“Every day the sun is coming up.” My sister and I looked sideways at each other and tried not to grin. Whaaat?! Later she laughed, “Oh my god, that guy Hans. ” And me, “I know, that’s so funny. I love it. ‘Every day the sun is coming up.'”
Hans was the part owner of the surf school I worked at. He lived in Germany and had fallen in love with Playa Cabarete years ago. His buddy, Franz, yup, Hans and Franz, had come on a windsurfing vacation in their 20s long before I ever knew about this beach.

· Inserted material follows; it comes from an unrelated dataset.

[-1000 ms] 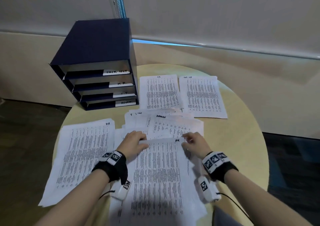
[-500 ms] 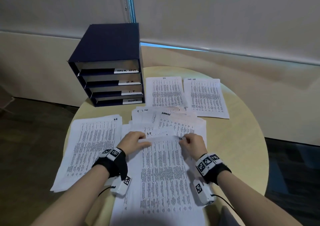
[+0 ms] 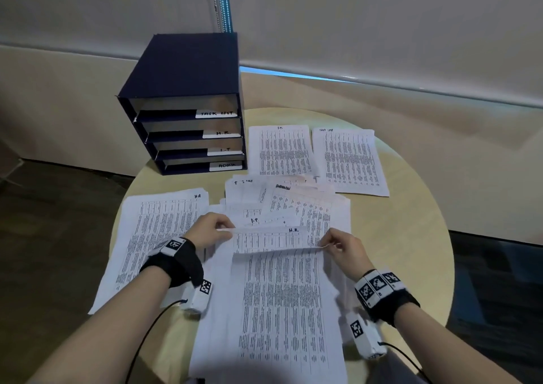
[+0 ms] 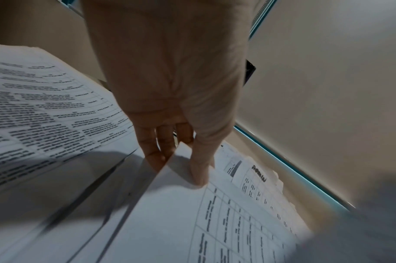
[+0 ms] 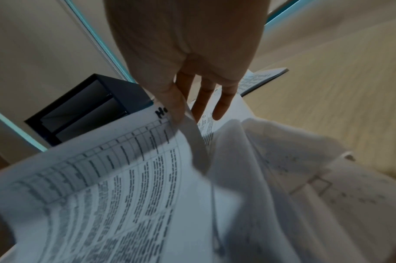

As people often do, they started thinking about what it would be like to say good-bye to real life, to the rut, to the mind-numbing commute, the baby food and nappies. Every night the baby food and nappy life waiting inside the front door. The packing up once a year of beach belongings and hauling them off to this beach for three weeks. And then home. And then the nappies.
In the story of Hans and Franz, they remained great friends and they did move here, Franz in body and Hans in spirit. Hans was the silent partner, investing in the surf school and coming for vacation. Franz lived the beach life. The rum for breakfast, the living for the wind and waves life. He was the envy of people like me who showed up looking to live the beach life, too. We came to Franz looking for cool stories and jobs.
On this particular day my sister and I had asked Hans why he didn’t live here, too. Why he hadn’t opted for freedom and sunshine, the moon on the ocean. “Well I tell you,” he said, only a slight German catch to his English, “Of course you have the nice things here. The papaya, the mango, the beautiful fruits for breakfast and then dinner has the fresh fishes. Oh and the waves of course. But after some time you know, you can never escape it. Every day the sun is coming up.”
Oh the nightmare of that sun, oh big orange ogre, that warmer of water and sparkler of sand. This was why Hans had to live in chilly Deutschland and pack up to the beach for only three weeks, then lament going back to the cold. This horror of the sun. Every single day. Rising in and out of the ocean like a maddening ticking and tocking clock. The sun going up. The sun going down. Like Bill Murray’s Groundhog Day, I guess Hans’s mind-numbing rut was Cabarete Beach.
One man’s prison is another woman’s freedom. And highest source of gratitude. How I loved watching the sun come up. Every day. How I loved that there was nothing else to do, except a few things in between, and then watching it go down again. I assume Hans meant that, as we in New England say, he loved the change of seasons.
But I say if you watch the sun go up and down enough, you will see the change of seasons, even on a tropical beach where it’s only warm, hot, hotter, hottest. And you will wait quivering, every day, for the beast of the sun peeping out of the ocean, scouring the beach for the Hanses of the world…and winking slowly and secretly at me.